Some readers have asked me why I have refrained from commenting on Sen. Grace Poe and her unusual ordeal with questions about her citizenship and residency. I thought initially that as a foundling, she is like those citizens who, according to Ramon Magsaysay, should have more in law because they have less in life.
But this line was immediately shot down by a friend who said that Grace,in fact, has more than most of us. She has citizenship in two countries: the US and the Philippines. And she has had a fairly privileged life, being raised in comparative comfort and going to good schools.
Honesty not the same as integrity
When Vice President Binay opined, obviously aiming at Poe, that experience and competence should be used as criteria in assessing candidates for the presidency, she shot back with a blistering reply: “Honesty is more important than experience.” And then she suggested that Binay should start answering all the questions being raised against him in the endless Senate investigation of his years as Makati City mayor.
Media and public reaction appeared to favor Poe in this exchange. But, on closer examination, it turns out that she is imprecise about her terms and her principles. When she invokes the idea of honesty, she invokes it not in the more familiar sense of “being truthful or not telling a lie,” but in the sense of the virtue of integrity.

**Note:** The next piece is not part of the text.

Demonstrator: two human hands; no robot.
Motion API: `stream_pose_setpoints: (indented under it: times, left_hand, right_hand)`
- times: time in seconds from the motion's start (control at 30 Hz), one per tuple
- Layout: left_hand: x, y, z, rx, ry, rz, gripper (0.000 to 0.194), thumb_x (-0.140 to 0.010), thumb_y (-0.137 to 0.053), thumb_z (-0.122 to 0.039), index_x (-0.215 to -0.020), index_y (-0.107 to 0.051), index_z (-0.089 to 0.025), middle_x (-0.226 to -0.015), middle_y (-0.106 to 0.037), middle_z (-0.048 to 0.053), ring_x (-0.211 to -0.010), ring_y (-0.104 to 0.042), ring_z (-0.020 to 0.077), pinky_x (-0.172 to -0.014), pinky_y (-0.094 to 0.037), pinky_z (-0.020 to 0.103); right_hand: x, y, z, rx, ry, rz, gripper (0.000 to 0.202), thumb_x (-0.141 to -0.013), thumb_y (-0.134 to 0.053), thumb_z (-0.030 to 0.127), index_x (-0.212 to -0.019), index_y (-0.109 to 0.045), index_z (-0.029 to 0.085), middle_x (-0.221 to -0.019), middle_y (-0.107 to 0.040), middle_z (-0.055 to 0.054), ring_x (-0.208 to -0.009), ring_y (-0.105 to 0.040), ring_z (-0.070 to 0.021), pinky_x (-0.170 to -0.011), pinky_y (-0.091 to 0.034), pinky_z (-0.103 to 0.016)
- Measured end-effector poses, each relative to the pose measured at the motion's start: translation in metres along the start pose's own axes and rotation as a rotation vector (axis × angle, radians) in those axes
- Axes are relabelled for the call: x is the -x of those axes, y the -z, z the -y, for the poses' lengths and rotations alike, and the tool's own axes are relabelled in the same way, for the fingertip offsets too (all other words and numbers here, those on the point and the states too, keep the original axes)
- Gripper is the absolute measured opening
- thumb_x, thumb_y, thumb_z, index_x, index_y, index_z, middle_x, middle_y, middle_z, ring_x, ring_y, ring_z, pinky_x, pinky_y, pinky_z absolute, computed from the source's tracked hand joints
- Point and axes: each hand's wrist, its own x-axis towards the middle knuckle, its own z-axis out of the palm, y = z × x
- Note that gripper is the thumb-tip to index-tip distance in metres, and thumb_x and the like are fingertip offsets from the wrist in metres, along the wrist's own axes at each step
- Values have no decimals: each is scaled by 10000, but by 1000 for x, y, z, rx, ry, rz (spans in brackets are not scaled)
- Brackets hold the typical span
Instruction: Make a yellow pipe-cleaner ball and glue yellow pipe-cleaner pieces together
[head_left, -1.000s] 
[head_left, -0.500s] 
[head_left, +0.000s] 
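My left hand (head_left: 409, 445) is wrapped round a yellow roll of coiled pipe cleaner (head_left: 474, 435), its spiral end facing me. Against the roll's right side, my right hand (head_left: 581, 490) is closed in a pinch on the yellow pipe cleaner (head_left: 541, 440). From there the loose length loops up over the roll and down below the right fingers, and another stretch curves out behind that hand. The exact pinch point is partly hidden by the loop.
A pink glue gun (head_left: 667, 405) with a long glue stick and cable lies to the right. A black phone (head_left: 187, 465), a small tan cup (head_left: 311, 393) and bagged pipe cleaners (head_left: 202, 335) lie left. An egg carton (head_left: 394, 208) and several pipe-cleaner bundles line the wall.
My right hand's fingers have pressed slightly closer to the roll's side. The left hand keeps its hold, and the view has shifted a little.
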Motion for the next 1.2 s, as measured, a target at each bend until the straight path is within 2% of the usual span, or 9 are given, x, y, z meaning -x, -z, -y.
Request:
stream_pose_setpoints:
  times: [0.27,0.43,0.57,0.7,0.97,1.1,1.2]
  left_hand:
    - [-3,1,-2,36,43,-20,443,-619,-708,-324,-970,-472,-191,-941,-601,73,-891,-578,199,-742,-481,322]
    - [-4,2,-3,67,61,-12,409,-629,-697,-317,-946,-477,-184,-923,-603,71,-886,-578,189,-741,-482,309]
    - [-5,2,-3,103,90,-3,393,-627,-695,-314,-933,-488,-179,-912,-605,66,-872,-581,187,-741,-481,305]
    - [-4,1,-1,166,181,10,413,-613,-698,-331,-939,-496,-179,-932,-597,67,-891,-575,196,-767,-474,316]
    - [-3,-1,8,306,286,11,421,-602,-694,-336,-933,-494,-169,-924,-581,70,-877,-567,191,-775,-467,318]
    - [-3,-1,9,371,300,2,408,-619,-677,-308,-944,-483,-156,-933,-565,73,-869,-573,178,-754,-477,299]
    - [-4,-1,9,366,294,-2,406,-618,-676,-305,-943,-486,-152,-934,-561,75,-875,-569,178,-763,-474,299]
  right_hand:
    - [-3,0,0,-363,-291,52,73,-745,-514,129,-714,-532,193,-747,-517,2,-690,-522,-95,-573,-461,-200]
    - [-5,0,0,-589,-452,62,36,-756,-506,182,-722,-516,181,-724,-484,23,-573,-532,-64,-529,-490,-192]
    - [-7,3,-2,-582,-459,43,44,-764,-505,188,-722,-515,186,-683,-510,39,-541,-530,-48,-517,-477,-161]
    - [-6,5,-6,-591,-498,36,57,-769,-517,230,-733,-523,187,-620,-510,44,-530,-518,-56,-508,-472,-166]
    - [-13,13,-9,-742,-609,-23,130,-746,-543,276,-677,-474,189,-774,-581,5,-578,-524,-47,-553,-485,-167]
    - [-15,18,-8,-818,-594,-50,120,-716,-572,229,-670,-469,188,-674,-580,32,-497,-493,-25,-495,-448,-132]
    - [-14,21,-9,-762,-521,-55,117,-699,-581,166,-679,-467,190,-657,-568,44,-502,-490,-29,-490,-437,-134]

In his authoritative book, Integrity, Yale law professor and author Stephen Carter contends that honesty is not a substitute for integrity. One cannot have integrity without being honest; but one can certainly be honest and yet have little integrity. So integrity is a different concept and virtue from honesty.
Carter believes that a person of integrity engages in the hard work of discernment that integrity requires — which means that he or she figures out whether what he or she believes is good and right and true.
As a result of her imprecise use of terms and concepts, Grace has been caught in the horns of a contradiction; she demands that Binay tell the whole truth about the charges against him; yet she herself refuses to tell the nation the truth and the facts of her naturalization as an American and her alleged reacquisition of her status as a natural-born Filipino. My colleague Kit Tatad has written three columns on the subject, complete with references to the pertinent laws in this country and in the US, and yet Poe and her lawyers are yet to answer coherently one single point raised by Kit.
There is a profound point here about our politics. Many Filipino politicians think mistakenly that when they raise the issue of integrity or honesty, the Filipino public will presume that they possess both integrity and honesty.
It was in this light that President Aquino picked the members of the Citizens Peace Council, saying they were all persons of integrity. The chosen ones gladly accepted their designations, believing that the public will see them as persons of integrity.
From censor to censorious
A second point that deserves comment and analysis is how Grace Poe mutated so quickly from being chief censor to becoming a public personality discoursing on ethics in our public life.
I know a number of people who have served briefly as a movie censor; indeed I myself also served a brief, forgettable stint as one. Yet I don’t know any censor who became censorious or sanctimonious as a result of the experience. Most of us just took pleasure in the privilege of being able to watch any movie, in any theater, free of charge. None of us imagined that we were performing a great feat of public service. My chief learning from my stint as a censor is that about 90 percent of films previewed are bad.
In complete contrast, Poe appears to have taken the job seriously, even literally. She is now the most censorious politician in our country.
Censoriousness is the same as sanctimony. It never is a pleasant thing to behold because sanctimonious and censorious people take themselves much too seriously.
Poe, at this stage in her budding political career and on the verge of a possible run for the presidency, needs to get over herself. Even Pope Francis got over himself upon election to his holy office.
It’s significant that in May 2013, when people started getting delirious and star-struck by Poe’s topping of the senatorial polls, Fr. Joaquin Bernas in a column for the Inquirer warned about possible problems with her citizenship.
His reservations then were not answered.